Transcribe, starting at the line with "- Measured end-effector" and ending at the line with "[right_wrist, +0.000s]", every line of the material below exactly, but leave out the pictures and anything outside that span.

### RECORDS TO USE
━━━

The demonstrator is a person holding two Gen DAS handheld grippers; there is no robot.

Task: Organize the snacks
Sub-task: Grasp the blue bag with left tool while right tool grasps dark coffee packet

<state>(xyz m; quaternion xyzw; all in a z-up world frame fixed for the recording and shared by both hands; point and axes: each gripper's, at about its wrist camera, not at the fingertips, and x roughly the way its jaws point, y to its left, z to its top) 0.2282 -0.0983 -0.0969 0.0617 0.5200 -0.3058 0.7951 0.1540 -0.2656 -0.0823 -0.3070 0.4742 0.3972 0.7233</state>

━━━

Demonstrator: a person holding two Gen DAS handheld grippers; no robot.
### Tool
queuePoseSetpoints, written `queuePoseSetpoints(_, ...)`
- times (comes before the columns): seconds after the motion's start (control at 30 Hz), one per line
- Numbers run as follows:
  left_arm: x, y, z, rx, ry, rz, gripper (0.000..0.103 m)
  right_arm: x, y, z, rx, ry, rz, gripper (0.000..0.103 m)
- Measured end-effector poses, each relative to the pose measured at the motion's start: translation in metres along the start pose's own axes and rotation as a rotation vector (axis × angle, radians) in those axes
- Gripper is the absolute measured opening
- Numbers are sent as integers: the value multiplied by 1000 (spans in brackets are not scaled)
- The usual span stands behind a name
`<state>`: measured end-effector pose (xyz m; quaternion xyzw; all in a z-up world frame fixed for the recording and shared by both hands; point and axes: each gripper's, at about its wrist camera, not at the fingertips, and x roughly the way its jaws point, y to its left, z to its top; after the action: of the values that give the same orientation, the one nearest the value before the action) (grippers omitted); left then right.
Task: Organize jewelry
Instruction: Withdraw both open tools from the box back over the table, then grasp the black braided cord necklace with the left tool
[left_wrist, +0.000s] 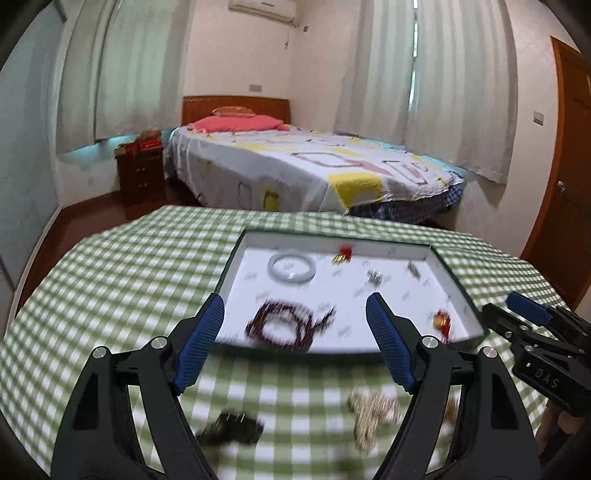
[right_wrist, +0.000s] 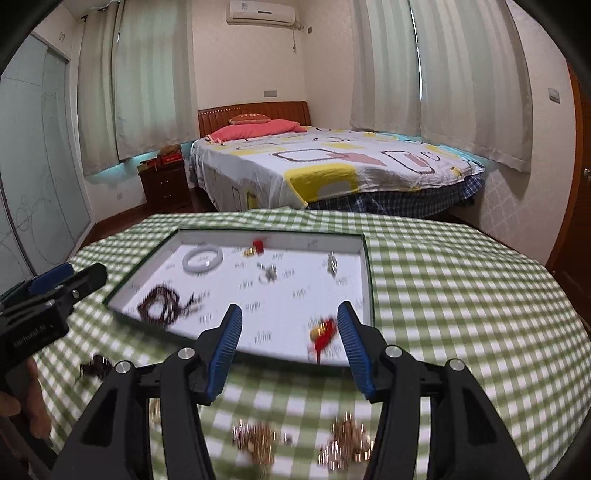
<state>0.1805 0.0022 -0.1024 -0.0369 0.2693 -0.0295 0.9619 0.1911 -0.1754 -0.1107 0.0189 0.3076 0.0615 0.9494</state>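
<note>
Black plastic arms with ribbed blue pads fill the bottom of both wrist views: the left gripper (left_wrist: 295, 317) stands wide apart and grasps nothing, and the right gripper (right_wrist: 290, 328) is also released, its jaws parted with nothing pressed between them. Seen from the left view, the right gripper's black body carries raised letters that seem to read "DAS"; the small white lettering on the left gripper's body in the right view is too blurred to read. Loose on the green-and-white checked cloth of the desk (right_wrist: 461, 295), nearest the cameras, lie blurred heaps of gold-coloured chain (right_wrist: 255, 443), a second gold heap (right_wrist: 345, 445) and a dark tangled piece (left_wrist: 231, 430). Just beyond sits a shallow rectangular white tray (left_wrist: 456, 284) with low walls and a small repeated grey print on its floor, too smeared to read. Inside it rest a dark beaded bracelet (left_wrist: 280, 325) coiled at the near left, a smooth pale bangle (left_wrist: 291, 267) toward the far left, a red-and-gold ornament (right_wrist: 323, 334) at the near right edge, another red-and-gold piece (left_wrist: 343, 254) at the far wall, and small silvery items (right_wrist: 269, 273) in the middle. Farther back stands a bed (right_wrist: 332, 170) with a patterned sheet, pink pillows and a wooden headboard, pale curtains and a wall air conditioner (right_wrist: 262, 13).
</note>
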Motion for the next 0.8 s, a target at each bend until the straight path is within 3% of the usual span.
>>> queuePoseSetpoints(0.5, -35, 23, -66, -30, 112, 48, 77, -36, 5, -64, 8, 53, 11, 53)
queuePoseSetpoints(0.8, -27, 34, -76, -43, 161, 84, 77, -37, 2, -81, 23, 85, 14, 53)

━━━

### ANSWER TO THIS TASK
- Measured end-effector poses, each relative to the pose measured at the motion's start: translation in metres along the start pose's own axes and rotation as a rotation vector (axis × angle, radians) in those axes
- Gripper is the absolute measured opening
- Numbers are sent as integers: the value multiplied by 1000 (spans in brackets are not scaled)
- The usual span stands behind a name
`<state>`: measured end-effector pose (xyz m; quaternion xyzw; all in a z-up world frame fixed for the recording and shared by both hands; point and axes: each gripper's, at about its wrist camera, not at the fingertips, and x roughly the way its jaws point, y to its left, z to its top; after the action: of the values that give the same orientation, the one nearest the value before the action) (grippers omitted); left then right.
Task: Organize jewelry
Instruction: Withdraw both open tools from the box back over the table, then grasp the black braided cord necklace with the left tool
[left_wrist, +0.000s] 
[right_wrist, +0.000s] 

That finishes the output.